With limited quantities of H1N1 vaccines arriving in health clinics this week, one might expect a repeat of 2004 where people lined up for hours hoping to receive a flu shot. But, as reported by Michael Specter in the October 12 edition of The New Yorker, the demand for H1N1 shots may not materialize this year, largely because of the unfortunate mislabeling of the virus as "swine flu" when it first appeared this spring. The misleading name led many to associate H1N1 with the 1976 swine flu which was a well documented and well known public health debacle. Specter writes that the negative association with the 1976 flu plus a lull in publicity during the summer months...
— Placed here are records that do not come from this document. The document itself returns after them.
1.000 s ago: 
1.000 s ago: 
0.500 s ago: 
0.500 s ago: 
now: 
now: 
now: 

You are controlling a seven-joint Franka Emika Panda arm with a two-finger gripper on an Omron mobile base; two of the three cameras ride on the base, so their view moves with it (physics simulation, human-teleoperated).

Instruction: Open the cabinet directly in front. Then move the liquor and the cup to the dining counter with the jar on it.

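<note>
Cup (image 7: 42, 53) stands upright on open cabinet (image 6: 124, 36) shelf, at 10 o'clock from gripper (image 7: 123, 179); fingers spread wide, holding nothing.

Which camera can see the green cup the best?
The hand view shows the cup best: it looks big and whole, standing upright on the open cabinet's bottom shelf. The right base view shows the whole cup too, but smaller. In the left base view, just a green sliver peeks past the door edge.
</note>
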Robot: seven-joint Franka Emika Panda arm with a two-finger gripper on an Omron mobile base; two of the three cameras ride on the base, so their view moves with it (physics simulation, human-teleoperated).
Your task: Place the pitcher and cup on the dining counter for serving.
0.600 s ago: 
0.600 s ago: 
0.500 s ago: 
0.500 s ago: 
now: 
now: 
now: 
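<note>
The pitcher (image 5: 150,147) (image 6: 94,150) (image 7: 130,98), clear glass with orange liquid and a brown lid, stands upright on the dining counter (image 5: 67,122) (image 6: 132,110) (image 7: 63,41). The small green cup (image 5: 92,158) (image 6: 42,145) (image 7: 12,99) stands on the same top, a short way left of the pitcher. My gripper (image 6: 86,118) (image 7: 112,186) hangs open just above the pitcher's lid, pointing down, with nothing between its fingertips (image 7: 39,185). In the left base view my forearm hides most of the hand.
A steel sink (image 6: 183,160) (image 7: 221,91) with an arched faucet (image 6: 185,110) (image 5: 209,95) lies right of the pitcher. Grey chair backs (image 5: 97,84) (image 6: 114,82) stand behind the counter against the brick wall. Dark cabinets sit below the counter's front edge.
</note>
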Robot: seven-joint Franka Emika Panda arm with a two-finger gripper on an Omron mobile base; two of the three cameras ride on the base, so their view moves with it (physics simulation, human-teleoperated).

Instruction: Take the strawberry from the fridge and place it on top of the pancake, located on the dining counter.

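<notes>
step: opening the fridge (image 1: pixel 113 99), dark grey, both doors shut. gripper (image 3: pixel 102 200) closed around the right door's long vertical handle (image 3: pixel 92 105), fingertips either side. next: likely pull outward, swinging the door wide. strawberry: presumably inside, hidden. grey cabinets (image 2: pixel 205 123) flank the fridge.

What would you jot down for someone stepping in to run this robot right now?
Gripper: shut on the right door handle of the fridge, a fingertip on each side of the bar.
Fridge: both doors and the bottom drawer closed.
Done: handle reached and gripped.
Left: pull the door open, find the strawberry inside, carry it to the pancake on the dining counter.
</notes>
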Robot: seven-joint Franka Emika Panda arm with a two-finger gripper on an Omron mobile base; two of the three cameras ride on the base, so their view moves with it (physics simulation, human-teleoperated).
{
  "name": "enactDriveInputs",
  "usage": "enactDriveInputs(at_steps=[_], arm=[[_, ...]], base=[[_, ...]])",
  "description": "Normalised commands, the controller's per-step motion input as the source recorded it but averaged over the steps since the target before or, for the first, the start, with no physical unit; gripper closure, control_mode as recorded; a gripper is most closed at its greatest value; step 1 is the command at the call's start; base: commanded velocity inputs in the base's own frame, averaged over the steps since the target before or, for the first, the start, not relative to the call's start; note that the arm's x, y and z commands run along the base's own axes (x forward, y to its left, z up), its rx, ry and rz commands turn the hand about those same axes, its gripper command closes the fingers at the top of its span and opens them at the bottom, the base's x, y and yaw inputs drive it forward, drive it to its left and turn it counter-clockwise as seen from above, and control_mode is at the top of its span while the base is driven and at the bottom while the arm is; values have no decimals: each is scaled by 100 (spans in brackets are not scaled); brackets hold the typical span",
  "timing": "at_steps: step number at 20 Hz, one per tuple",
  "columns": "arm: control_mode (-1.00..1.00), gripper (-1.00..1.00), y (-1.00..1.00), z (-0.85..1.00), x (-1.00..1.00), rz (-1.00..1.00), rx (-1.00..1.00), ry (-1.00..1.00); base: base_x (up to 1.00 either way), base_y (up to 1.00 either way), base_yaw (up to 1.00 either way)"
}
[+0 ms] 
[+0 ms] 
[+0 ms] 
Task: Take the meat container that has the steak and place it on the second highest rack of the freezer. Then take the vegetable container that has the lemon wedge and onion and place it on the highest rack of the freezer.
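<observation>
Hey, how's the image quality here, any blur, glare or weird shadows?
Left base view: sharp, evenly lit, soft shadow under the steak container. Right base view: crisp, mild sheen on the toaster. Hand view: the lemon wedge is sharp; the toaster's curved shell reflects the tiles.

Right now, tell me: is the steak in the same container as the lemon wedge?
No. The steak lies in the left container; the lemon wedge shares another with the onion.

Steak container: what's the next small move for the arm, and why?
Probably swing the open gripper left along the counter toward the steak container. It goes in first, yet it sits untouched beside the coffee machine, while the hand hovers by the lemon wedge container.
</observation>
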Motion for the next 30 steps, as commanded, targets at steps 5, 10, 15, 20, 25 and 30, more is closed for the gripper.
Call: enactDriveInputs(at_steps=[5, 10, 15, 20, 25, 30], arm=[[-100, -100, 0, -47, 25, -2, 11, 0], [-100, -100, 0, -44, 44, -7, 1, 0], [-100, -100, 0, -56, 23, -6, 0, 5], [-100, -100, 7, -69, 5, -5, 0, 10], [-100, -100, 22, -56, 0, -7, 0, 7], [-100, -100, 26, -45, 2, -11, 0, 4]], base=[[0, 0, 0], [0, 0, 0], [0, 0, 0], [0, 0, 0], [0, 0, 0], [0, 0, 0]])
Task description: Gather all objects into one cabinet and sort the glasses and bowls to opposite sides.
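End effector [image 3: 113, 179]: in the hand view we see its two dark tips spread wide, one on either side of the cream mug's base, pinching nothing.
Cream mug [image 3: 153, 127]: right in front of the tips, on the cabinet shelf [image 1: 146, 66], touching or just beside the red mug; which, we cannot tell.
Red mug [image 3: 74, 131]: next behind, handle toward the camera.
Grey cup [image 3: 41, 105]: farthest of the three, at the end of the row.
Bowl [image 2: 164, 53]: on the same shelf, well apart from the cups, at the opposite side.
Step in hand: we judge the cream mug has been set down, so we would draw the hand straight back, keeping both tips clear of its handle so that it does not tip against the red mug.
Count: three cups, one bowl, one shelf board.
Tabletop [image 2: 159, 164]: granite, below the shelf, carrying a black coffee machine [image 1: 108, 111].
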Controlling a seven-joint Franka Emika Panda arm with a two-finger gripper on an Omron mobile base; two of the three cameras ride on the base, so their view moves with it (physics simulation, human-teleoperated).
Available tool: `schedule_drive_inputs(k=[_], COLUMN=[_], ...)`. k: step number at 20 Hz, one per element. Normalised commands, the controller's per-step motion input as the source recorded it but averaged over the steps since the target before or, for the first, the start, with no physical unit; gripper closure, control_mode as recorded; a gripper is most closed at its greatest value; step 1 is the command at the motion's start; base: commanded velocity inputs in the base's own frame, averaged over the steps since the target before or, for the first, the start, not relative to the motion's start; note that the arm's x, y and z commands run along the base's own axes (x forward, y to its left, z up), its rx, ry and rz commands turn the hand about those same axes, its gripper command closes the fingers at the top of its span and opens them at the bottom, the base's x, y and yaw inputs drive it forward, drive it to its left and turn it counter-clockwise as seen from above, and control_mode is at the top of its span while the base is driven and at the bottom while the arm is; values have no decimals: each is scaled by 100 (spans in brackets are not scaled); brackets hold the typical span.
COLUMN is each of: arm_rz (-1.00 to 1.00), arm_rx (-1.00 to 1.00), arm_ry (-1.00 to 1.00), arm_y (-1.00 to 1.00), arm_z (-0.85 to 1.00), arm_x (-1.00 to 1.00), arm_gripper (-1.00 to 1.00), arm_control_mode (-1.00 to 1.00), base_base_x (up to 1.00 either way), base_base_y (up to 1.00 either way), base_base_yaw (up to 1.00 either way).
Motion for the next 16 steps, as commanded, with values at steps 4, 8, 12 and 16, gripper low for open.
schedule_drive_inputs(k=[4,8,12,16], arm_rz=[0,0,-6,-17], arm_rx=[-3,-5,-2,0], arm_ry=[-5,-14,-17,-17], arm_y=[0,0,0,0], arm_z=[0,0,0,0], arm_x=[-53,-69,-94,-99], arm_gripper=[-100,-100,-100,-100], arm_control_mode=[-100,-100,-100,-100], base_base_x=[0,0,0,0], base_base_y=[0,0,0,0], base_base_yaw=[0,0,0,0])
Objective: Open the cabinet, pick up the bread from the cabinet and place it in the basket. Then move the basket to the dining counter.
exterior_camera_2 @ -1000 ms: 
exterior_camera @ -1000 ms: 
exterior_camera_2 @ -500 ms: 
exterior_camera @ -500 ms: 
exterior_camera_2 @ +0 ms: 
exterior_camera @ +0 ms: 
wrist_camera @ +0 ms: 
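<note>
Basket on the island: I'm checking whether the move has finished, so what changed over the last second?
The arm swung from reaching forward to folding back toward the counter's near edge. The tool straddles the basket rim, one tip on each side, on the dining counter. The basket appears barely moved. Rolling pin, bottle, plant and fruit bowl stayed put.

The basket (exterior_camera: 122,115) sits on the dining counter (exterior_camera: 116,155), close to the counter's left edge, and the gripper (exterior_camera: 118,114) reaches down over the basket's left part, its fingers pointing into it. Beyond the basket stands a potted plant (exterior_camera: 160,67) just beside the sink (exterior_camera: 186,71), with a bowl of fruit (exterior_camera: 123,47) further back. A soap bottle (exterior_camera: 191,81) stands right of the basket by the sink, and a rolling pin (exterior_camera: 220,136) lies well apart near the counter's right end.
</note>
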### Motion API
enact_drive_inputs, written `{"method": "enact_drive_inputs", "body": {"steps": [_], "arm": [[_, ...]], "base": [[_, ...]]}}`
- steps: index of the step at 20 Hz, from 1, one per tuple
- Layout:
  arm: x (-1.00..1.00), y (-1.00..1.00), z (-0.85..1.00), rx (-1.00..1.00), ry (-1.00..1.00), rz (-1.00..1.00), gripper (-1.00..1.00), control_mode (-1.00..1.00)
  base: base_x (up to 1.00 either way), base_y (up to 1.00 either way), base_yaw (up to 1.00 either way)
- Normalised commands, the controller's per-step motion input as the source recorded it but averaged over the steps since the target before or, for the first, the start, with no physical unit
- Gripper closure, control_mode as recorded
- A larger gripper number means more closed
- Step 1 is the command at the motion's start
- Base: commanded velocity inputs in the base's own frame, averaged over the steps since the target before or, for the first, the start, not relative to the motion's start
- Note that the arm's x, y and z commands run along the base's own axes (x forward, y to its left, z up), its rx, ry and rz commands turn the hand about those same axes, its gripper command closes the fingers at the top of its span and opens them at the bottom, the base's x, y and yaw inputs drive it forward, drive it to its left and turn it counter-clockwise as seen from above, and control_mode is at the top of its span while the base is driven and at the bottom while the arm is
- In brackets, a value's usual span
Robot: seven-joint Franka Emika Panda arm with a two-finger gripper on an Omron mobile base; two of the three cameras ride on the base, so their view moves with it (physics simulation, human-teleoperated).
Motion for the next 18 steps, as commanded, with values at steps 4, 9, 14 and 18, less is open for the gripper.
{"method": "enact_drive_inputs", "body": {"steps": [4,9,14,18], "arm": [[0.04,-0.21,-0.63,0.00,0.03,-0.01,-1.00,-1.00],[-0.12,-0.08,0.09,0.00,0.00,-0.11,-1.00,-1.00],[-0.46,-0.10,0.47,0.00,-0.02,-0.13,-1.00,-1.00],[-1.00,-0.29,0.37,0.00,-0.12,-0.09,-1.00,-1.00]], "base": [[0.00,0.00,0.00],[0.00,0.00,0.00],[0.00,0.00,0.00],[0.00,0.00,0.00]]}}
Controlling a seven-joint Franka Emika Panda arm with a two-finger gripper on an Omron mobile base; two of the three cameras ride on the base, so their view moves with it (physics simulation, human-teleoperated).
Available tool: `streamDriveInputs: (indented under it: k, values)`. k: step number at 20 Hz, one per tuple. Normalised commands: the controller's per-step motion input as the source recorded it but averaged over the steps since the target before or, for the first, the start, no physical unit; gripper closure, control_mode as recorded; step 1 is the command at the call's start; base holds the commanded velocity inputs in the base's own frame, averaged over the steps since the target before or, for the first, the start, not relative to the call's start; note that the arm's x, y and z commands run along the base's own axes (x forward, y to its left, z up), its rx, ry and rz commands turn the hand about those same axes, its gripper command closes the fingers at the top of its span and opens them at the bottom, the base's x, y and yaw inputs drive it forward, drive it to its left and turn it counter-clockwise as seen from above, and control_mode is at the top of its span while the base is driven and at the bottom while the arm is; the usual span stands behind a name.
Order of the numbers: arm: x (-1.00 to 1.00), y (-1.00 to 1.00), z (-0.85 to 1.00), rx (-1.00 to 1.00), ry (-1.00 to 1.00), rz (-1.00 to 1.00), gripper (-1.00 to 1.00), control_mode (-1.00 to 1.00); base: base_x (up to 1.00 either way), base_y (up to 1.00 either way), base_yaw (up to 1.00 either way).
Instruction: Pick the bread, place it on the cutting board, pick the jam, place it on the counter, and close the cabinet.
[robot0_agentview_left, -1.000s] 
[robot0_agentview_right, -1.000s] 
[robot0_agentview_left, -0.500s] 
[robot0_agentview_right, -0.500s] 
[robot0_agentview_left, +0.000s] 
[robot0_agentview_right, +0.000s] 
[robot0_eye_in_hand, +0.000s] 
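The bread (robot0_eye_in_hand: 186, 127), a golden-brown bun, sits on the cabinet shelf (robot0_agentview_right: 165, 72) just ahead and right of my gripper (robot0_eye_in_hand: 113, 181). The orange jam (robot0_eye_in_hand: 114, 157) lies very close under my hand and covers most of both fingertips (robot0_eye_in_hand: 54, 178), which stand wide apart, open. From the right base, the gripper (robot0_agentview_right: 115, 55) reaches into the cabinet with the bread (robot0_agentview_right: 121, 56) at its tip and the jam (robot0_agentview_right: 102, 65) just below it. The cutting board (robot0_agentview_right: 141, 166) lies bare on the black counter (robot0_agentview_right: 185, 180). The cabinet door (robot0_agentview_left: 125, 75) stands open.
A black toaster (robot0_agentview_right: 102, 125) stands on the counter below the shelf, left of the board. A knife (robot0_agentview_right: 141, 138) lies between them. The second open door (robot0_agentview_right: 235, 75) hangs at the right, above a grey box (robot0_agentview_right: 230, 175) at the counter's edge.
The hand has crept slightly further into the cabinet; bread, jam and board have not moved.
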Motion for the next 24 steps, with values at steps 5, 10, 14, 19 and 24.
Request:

"...provided an opening for the anti-vaccine, anti-government, and anti-science crowd, and they stormed through. Where, they wondered, was the big pandemic? Where were all the bodies? Last week, the political pundit Bill Maher dispatched a communiqué to his fifty-six thousand followers on Twitter: 'If u get a swine flu shot ur an idiot.' The view seems widespread. A national poll conducted by the University of Michigan found that only forty per cent of American parents plan to vaccinate their children against H1N1. The news is all the more distressing because the virus affects children and young adults far more powerfully than it does older people. (With most strains of seasonal flu, the elderly are especially at risk.)"
Specter also credits internet rumors, such as the unfounded belief that seasonal flu shots increase susceptibility to H1N1, for aiding in "the spurious alarms spread by those who would make us fear vaccines more than the illnesses they prevent."